Attempts to study male breast carcinoma at molecular and genetic level have been limited by small number of patients and lack of follow up data. ER and PR expression in female breast cancer correlates with survival and response to estrogen antagonists. Higher proportion of positivity is seen in male breast cancer as compared to female breast cancers but this does not correlate with better prognosis as in women.18 Hormone expression in our study of male breast cancer patients in comparison to female breast cancer was slightly higher for ER (81% vs 74%) and PR (79% vs 72%) and similarly reported by other studies19,20 as well. ER and PR expression in our study is comparable to 81% and 71.1% positivity for ER and PR respectively reported by Muir et al.15 However hormone expression up to 95% has also been mentioned by Wang-Rodriguez et al.3 ER positive tumours had 66.6% lymph node metastasis in the largest population based study of male breast cancer showing a trend for patients with ER expression to have a higher stage disease.21 Aberrant steroid receptor up-regulation as a consequence of constitutive activation of downstream targets in the estrogen starved post-menopausal setting and in male breast patients have been postulated for hormone receptor expression.15
p-53 gene mutations are very frequently observed (%?) ref (?) in female breast cancer. p-53 inhibits cell death through apoptosis and the mutant p-53 is detectable by immunohistochemical expression.3 Mutant p-53 is associated with poor prognosis in female breast cancer. Similarly poor prognosis has also been reported in male breast carcinomas.15 Some researchers22,23 have shown an expression between 18-58% while 26% expression was seen in the present study. No correlation of p-53 has been seen with lymph node metastasis and grade in our study which is also seconded by absence of correlation between p-53 expression and prognosis in male breast cancer in the study by Willsher et al.23
C-erbB-2 also known as Her-2/neu is a proto-oncogene that encodes for transmembrane receptor of the tyrosine kinase family. It is expressed in 21-30% of female breast cancers and is associated with a poor prognosis but entitles the patient to targeted therapy with trastuzumab (Herceptin).3 Limited data is available with variable expression of Her-2/neu in 1.7-45% in male breast cancer patients.23,24 Muir et al15 have reported Her-2/neu expression of 5.3% while Wang-Rondriguez et al3 showed 9% expression in their study. Present study showed 24% Her-2/neu expression using only DAKO 3+ cases as positive and taking DAKO 2+ as negative. Stringent criteria for evaluation have been suggested as overestimation in the absence of standardization for Her-2/neu may result in erroneous interpretation.1 Over-amplification of Her-2/neu by FISH was found absent in a study of 58 Her-2/neu positive cases suggesting protein expression without gene amplification in male breast carcinomas.25 No association of Her-2/neu expression with other prognostic markers is seen.15 Therapeutic role of Herceptin in male breast cancer still needs validation and trials.

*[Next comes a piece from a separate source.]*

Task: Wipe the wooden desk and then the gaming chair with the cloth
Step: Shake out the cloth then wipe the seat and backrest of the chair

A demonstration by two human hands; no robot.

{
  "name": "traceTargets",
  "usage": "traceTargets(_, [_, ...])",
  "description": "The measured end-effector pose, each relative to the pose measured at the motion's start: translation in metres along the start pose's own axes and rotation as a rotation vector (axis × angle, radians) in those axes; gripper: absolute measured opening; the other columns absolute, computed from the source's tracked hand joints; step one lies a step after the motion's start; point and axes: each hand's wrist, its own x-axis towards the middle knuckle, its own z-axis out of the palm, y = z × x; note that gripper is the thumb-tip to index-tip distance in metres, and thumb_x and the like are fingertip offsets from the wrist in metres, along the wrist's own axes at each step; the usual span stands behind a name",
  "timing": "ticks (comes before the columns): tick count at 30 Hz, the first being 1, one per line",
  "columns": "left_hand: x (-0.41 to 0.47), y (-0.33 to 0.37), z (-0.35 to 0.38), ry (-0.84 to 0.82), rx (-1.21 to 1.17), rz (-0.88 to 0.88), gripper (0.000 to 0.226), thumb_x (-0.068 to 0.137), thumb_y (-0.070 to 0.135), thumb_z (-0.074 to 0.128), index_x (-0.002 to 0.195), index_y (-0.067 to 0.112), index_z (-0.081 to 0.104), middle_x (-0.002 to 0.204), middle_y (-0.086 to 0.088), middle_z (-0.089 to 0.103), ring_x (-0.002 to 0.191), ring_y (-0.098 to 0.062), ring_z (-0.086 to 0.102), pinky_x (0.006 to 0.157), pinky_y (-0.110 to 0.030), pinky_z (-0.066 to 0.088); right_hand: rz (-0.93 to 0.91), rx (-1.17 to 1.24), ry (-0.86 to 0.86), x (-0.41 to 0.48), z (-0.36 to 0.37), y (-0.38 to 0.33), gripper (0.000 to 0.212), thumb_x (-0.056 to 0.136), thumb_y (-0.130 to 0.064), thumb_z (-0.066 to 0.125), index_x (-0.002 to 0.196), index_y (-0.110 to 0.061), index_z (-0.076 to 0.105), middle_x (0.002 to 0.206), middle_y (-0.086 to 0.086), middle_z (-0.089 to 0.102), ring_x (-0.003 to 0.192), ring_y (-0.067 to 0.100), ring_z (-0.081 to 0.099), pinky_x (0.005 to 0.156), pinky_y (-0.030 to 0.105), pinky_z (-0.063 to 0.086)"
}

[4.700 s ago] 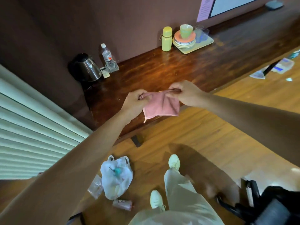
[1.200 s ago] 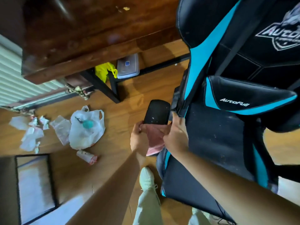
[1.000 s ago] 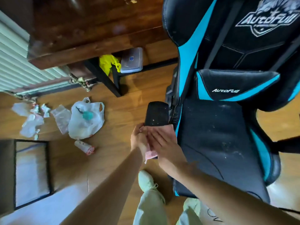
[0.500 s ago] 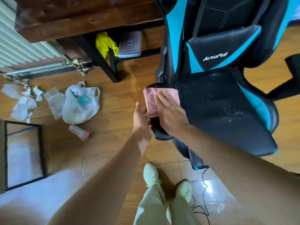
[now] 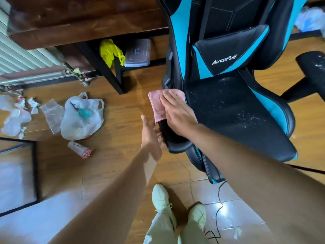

To summarise male breast cancer occurs in a decade younger than the Western population with a larger tumour size and higher number of patients with lymph node metastasis at presentation. Males have a higher ER, PR expression than female breast cancer patients without any association with histological prognostic markers. Her-2/neu and p-53 expression in males is comparable to that seen by other workers but their prognostic role in terms of survival and treatment strategies needs to be ascertained by follow up and further studies.